### [Work request]
Copy each line below that has "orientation".
===============
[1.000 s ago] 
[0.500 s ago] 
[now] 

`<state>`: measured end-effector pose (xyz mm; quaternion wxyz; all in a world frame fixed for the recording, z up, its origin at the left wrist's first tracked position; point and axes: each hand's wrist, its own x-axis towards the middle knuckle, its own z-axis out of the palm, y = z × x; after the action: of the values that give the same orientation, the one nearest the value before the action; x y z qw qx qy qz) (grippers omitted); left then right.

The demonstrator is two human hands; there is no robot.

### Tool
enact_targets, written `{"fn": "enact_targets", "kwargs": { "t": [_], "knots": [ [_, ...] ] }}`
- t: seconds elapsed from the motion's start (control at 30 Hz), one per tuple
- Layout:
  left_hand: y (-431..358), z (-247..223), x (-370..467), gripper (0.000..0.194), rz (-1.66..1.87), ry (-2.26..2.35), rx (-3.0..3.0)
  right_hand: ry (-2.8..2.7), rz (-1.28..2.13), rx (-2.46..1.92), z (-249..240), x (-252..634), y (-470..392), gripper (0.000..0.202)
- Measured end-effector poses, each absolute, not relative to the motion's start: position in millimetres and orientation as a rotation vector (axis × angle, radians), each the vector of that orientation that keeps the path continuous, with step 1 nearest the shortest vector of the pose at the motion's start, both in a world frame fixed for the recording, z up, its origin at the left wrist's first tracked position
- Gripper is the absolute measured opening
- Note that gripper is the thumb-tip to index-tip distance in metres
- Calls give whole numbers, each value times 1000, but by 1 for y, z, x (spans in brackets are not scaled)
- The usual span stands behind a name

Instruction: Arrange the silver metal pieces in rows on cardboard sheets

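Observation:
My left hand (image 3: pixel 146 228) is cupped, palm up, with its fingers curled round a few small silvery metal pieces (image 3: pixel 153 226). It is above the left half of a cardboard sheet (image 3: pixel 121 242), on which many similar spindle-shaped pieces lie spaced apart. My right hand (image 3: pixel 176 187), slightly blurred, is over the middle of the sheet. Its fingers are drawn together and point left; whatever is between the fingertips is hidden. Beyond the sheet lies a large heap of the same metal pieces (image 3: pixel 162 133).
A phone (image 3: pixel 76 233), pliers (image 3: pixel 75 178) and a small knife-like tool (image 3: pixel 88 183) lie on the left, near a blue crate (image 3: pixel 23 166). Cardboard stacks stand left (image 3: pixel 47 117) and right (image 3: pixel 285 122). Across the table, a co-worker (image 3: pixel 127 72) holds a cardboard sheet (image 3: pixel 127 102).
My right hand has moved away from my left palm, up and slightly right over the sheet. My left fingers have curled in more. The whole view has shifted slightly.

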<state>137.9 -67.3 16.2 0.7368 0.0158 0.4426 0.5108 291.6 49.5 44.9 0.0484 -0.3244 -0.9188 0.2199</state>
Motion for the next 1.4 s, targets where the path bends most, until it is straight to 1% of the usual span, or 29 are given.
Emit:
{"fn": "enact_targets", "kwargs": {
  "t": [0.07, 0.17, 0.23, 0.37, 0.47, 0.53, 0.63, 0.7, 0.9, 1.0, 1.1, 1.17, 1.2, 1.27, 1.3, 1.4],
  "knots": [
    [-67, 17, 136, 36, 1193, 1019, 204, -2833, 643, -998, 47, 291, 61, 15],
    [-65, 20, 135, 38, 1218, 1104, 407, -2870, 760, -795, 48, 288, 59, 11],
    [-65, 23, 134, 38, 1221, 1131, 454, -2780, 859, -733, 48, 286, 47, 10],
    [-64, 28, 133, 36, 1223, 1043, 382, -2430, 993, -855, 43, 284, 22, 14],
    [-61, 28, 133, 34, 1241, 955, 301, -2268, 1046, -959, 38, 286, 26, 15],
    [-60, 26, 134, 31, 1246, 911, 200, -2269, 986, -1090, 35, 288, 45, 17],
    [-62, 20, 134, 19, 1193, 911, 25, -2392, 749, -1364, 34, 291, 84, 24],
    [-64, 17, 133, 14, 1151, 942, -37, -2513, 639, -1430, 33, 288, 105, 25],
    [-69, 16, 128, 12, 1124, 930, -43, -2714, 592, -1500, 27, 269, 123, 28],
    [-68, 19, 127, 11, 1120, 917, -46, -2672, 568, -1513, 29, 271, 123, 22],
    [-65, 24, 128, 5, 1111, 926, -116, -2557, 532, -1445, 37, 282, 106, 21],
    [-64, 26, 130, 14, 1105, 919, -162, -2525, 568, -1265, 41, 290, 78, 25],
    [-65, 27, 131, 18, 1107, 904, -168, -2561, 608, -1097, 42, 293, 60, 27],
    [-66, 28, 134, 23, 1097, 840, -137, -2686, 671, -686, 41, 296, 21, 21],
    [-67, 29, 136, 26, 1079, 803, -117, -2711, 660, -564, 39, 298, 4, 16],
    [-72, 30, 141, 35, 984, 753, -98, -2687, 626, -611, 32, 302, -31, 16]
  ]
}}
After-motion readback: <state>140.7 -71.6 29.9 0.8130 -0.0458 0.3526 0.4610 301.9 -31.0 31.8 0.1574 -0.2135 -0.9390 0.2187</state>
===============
### [Solution to this problem]
`<state>`: measured end-effector pose (xyz mm; quaternion wxyz; all in a world frame fixed for the recording, z up, its origin at the left wrist's first tracked position; point and axes: each hand's wrist, its own x-axis towards the middle knuckle, its own z-axis out of the palm, y = z × x; after the action: of the values that give the same orientation, the one nearest the value before the action; x y z qw qx qy qz) (grippers omitted); left then right.
- Measured end-effector poses, each absolute, not relative to the motion's start: position in millimetres and orientation as a rotation vector (axis × angle, radians), each the vector of that orientation that keeps the path continuous, with step 1 nearest the shortest vector of the pose at the motion's start, both in a world frame fixed for the recording, z up, its origin at the left wrist's first tracked position

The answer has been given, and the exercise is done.